Concerns arise over state plan

By Brian Slupski

Concerns over the state’s early retirement incentive plan were raised at Thursday and Friday’s Illinois Board of Higher Education meeting in Skokie.

This year’s early retirement incentive plan resulted in payouts totaling $17.4 million.

IBHE Associate Director of Public Affairs, Debra Smitley said, predictions anticipated that between 5 and 10 percent of all eligible employees will be retiring early.

The estimations proved accurate as 412 or 8 percent of all eligible employees took advantage of the incentive.

The strategy behind early retirement plans is that the state will save money as employees with a lot of experience and higher salaries retire. The replacements for the retiring faculty will have less experience and will receive lower salaries.

However, critics of the schemes claim the plans increase the liability of State University Retirement System (SURS). Some figures indicate SURS might be bankrupt by the year 2017 and early retirement plans are accelerating its coming fiscal collapse.

Board member Rey Brune said he was worried about SURS increasing “incurred liability.”

“We need to take a look at higher education’s incurred liability, (it) will be raging out of control. Something must be done about it,” he said.

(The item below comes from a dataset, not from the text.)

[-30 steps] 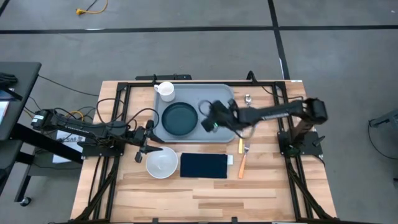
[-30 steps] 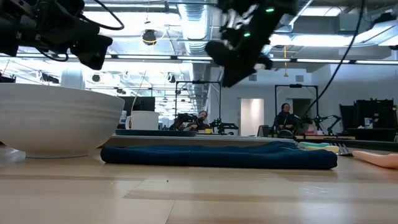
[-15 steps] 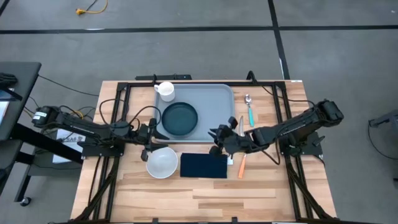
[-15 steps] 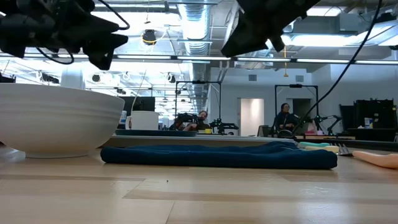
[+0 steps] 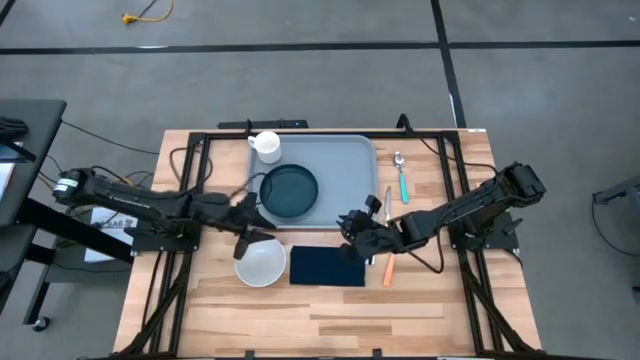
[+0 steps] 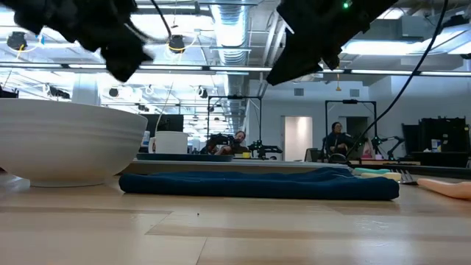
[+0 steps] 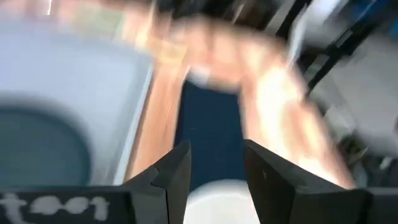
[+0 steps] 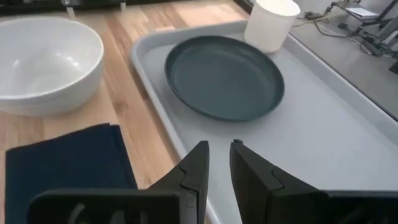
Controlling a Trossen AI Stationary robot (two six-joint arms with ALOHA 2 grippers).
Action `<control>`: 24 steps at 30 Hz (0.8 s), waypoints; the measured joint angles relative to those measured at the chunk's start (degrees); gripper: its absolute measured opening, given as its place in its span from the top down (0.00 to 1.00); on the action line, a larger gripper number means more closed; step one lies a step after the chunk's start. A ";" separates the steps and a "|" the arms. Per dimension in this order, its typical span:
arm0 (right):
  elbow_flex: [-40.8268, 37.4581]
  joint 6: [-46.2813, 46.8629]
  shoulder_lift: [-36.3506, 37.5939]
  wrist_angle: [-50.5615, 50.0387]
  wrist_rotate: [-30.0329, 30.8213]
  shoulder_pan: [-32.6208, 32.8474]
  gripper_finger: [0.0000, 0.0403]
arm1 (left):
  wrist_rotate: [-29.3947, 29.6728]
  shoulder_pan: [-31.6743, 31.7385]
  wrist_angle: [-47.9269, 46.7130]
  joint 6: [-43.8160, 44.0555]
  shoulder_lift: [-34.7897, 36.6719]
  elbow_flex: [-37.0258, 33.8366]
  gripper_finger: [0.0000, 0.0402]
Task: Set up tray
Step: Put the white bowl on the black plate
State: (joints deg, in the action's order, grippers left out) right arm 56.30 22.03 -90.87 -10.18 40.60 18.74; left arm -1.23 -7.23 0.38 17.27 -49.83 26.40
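Note:
The light grey-blue tray (image 5: 345, 165) lies on the far middle of the table and carries a dark plate (image 5: 290, 192) and a white cup (image 5: 266, 145). A white bowl (image 5: 260, 262) and a navy napkin (image 5: 325, 267) rest on the wood near the tray's near edge. My left gripper (image 5: 258, 228) hovers open above the bowl's far rim (image 7: 217, 196). My right gripper (image 5: 348, 220) hangs over the tray's near rim (image 8: 155, 99) beside the napkin (image 8: 68, 162), with a small gap between its fingers. In the low view both arms (image 6: 110, 44) (image 6: 316, 37) are high above the table.
A teal-handled spoon (image 5: 400, 175) lies right of the tray, and orange-handled cutlery (image 5: 388, 265) lies right of the napkin. Black frame rails run along both sides of the table. Bare wood spreads along the near edge. People sit in the room behind (image 6: 335, 140).
My right gripper has drawn back from above the tray's middle toward the near edge and now hangs over the tray's near rim by the napkin. My left gripper has moved toward the table's right, over the bowl's far rim, still in motion. No object has moved.

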 joint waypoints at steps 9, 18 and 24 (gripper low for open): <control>0.08 0.43 -0.44 -1.20 0.07 0.04 0.85 | -12.04 -5.68 -24.35 2.46 -3.46 10.38 0.67; 0.08 0.41 -0.44 -1.83 0.12 0.02 0.85 | -8.06 -16.19 -30.18 -5.03 -4.76 10.44 0.67; 0.08 0.41 -0.44 -1.78 0.15 0.03 0.85 | -0.61 -20.90 -34.16 -8.57 -7.42 10.44 0.67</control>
State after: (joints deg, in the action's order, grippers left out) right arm 56.38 22.44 -91.31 -11.96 40.75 18.77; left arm -1.84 -28.13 -33.78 8.71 -57.25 36.84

Larry Poston, chair of the Faculty Advisory Committee said there is potential for a “head-on impact” down the road between SURS and state early retirement incentive plans.

He said there has been a “dangerous underfunding” of the SURS system and that this could cause problems in the future because Illinois is constituitionally obligated to pay retirement benifits.

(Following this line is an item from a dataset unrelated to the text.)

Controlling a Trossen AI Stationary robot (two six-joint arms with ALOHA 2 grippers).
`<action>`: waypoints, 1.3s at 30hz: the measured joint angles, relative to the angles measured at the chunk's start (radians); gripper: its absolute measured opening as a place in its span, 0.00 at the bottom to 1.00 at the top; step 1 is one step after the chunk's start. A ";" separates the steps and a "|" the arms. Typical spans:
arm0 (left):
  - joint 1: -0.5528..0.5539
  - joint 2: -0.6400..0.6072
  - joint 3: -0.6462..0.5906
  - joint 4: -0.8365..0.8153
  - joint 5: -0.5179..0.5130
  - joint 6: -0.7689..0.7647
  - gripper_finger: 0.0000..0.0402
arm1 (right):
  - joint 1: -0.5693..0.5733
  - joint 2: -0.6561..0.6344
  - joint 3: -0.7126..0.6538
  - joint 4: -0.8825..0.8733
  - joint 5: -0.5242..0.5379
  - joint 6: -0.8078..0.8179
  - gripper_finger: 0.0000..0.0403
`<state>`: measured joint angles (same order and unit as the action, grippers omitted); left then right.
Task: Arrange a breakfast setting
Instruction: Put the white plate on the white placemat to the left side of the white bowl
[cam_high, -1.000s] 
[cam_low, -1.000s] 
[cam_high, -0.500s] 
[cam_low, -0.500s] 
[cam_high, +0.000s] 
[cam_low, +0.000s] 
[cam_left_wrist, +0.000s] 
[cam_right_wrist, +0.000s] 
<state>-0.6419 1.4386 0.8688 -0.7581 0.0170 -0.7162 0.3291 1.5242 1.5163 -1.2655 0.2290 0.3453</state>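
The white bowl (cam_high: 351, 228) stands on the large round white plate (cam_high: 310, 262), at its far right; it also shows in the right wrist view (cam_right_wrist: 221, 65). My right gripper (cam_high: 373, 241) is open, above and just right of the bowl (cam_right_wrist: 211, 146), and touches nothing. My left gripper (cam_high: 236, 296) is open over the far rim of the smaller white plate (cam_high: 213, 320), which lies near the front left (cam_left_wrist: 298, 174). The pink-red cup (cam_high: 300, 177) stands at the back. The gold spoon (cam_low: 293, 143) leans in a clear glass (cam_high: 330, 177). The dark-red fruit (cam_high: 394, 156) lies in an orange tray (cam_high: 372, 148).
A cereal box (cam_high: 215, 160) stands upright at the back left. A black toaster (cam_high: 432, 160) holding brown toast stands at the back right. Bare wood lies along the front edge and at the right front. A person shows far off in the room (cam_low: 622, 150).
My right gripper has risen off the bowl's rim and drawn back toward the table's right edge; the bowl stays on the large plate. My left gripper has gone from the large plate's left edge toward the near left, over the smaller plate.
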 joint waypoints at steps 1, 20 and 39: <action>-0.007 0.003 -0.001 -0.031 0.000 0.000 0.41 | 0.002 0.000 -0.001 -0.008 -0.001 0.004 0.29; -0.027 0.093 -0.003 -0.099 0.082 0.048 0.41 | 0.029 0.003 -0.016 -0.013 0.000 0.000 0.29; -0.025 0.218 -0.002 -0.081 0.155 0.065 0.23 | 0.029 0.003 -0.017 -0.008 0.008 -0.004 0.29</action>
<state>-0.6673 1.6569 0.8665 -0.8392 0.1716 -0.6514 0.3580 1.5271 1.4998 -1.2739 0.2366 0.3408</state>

Poston added some people are concerned the plans downgrade the quality of higher education by encouraging good experienced faculty members to retire in bunches.

The state plan, passed last January, allowed employees with eight to 35 years of service to retire early without paying a penalty to the SURS.

At NIU 13 out of 281 eligible employees retired under the state’s plan. NIU’s payout totaled $734,200. These figures do not include NIU’s own early retirement plan which was formulated after the legislative defeat of a more popular state funded early retirement plan.

Under the state plan that was accepted, 5,221 higher education employees were eligible for some early retirement benefits. If all had utilized the plan, payouts would have totaled $223.5 million.